▸ **PROBLEM REQUIREMENTS**
The answer is the set of lines that include "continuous", copied from the data below.

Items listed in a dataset
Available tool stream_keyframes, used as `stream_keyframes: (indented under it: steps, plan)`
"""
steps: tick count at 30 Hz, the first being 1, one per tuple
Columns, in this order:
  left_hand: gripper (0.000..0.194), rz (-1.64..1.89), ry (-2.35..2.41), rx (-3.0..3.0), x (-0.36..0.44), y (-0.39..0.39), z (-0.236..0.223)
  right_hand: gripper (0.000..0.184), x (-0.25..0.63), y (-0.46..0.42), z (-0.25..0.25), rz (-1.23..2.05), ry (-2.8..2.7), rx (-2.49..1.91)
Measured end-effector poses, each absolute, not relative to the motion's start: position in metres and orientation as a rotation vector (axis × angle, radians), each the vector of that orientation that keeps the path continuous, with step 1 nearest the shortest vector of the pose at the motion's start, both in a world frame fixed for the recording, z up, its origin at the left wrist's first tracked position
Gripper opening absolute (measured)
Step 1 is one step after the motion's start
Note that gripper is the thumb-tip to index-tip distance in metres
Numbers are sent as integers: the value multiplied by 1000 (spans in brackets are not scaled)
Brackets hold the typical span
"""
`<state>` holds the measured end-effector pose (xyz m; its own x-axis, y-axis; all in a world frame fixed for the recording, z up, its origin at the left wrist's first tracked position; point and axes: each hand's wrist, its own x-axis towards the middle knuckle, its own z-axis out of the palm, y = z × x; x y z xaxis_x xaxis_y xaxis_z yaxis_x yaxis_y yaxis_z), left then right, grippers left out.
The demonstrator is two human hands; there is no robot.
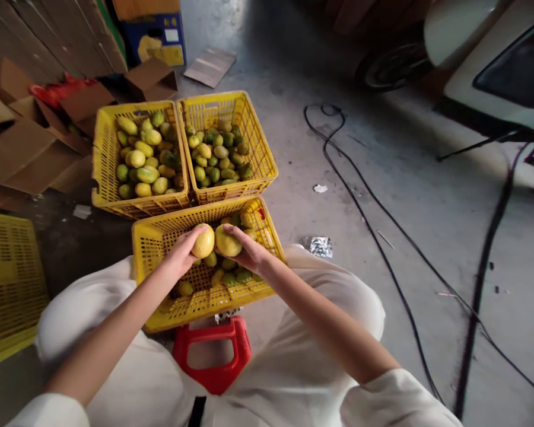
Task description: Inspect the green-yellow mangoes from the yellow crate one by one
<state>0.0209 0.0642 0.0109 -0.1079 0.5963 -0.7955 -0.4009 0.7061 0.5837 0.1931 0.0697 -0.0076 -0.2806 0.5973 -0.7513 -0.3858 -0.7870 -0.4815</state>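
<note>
In the head view my left hand [186,252] is closed round a smooth, round yellow fruit [203,242]. My right hand [249,249] grips a second, slightly greener yellow fruit [228,241], with the thumb on top. Both fruits are side by side, a small gap apart, above a yellow plastic crate [160,323] between my knees. Inside that crate lie several green and yellow fruits [229,277], partly hidden by my hands. The exact kind of fruit I cannot tell.
Beyond stand two yellow crates, the left one [137,207] and the right one [262,148], holding green and yellow fruits. A red plastic stool [222,376] shows between my legs. Cardboard boxes [26,148] lie left, near another crate [9,284]. Black cables [360,207] cross the floor.
</note>
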Motion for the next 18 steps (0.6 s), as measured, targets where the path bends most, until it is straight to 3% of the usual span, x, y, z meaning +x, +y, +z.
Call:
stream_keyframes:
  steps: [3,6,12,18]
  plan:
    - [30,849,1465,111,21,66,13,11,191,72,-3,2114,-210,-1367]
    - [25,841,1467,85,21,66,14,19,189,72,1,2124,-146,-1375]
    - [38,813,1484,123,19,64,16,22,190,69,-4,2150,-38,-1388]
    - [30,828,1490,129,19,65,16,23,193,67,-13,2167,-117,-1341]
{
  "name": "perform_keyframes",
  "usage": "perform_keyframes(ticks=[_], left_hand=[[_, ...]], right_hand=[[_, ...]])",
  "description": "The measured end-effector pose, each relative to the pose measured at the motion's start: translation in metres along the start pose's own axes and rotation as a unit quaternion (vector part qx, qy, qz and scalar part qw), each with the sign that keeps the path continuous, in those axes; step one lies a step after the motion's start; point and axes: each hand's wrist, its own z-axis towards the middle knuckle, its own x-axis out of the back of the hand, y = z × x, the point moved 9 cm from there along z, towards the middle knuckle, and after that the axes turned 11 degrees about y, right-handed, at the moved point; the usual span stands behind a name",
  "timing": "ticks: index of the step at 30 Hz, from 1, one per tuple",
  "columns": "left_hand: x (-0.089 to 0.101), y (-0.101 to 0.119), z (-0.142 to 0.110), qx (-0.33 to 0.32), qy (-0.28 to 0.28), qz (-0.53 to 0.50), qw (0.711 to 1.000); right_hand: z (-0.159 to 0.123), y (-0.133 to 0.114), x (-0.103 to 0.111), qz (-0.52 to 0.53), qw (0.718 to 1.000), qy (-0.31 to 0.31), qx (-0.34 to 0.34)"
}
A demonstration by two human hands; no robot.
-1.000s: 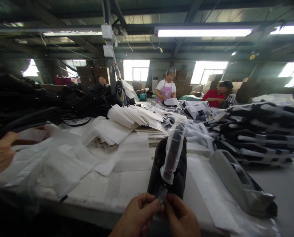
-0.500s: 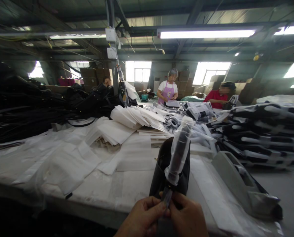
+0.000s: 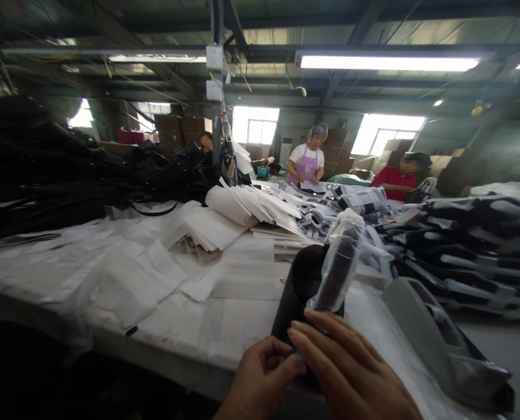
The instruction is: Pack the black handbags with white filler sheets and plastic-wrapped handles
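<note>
A black bag [image 3: 301,291] stands upright near the table's front edge. A rolled black strap in a clear plastic sleeve [image 3: 337,265] sticks up from it. My left hand [image 3: 262,379] pinches at the lower end of the sleeve, fingers closed. My right hand [image 3: 351,373] lies over the bag's near side with fingers stretched out, covering what the left hand pinches.
White paper sheets and plastic bags [image 3: 225,216] cover the table. A grey tape dispenser [image 3: 443,344] sits at the right. Wrapped black bags [image 3: 474,239] are stacked right, black bags [image 3: 67,175] piled left. Two people [image 3: 308,163] work at the far end.
My right hand has opened and moved up over the bag. The view has shifted left and down. The hand seen at the far left a second ago is gone.
</note>
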Motion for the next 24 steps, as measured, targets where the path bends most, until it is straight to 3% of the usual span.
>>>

▸ **WORKED SOLUTION**
Measured end-effector poses, each absolute, not relative to the motion's start: position in metres and orientation as a rotation vector (axis × angle, radians), each the vector of that orientation that keeps the path continuous, with step 1 nearest the shortest vector of the pose at the motion's start, both in a world frame fixed for the recording, z up, its origin at the left wrist's first tracked position
  "description": "The measured end-effector pose, each relative to the pose measured at the motion's start: translation in metres along the start pose's own axes and rotation as a unit quaternion (vector part qx, qy, qz and scalar part qw), each with the sign that keeps the path continuous, in those axes; step one lies a step after the motion's start; point and axes: each hand's wrist, its own z-axis towards the middle knuckle, its own x-axis out of the back of the hand, y = z × x, the point moved 9 cm from there along z, towards the middle knuckle, and after that the axes turned 11 degrees about y, right-handed, at the moved point; the usual span stands behind a name",

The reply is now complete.